Amidst a culture otherwise obsessed with beauty, the Greek theater provided a unique space for Athenians to play with ugliness—to try these anti-ideals on for size. Such imaginative play was considered dangerous by some, such as Plato, who feared its corrupting influence; others, including Aristotle, saw the theater’s provocation and release of emotions as educational and even therapeutic. Sophocles and Euripides’ fifth-century audiences could not help but directly confront the ugliness of their drama, but as cultural memory of embodied productions faded, an abstracted contrast emerged between beautiful tragedy and ugly comedy—a pernicious aesthetic polarization that persists to this day. A. C. Duncan’s Ugly Productions embraces the materiality of the theater, arguing that dramatic aesthetics are best understood within affective frameworks where beauty or ugliness are produced through a dynamic interplay of verbal and visual modalities. Duncan reframes the Greek concept of “the ugly” not as mere “anti-beauty,” but as an affective disposition positively associated with such painful emotions as pity, fear, grief, and abjection.

Through studies of the figures of Xerxes, Electra, Philoctetes, Ajax, Heracles, and other tragic figures, Ugly Productions offers detailed analyses of the various ways ugliness was produced in performance with each chapter serving as an in-depth guide for studying the aesthetics of these works.
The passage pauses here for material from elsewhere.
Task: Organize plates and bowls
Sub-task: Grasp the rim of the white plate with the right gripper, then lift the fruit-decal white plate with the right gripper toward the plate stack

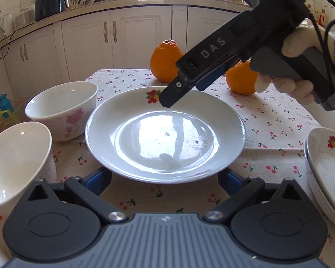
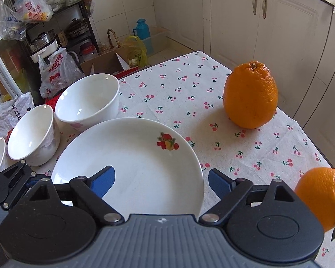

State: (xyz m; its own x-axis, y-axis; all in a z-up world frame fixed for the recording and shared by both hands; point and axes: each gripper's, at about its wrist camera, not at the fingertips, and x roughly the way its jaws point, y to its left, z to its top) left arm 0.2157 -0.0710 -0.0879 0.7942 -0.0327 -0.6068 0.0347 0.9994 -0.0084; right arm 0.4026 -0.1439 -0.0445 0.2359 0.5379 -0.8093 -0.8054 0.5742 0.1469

Duncan confronts the historical neglect of ugliness in critical discourses, calling for a revaluation of negative aesthetics and renewed interest in the uglier aspects of these canonical works of theater. 

A. C. Duncan is Assistant Professor of Classics at the University of North Carolina, Chapel Hill.

“This book advances an important thesis in ‘ugliness’ and offers a new and unique way to understand and analyze the aesthetics of Greek drama. It will be useful to scholars and graduate students of ancient drama, particularly those interested in production.”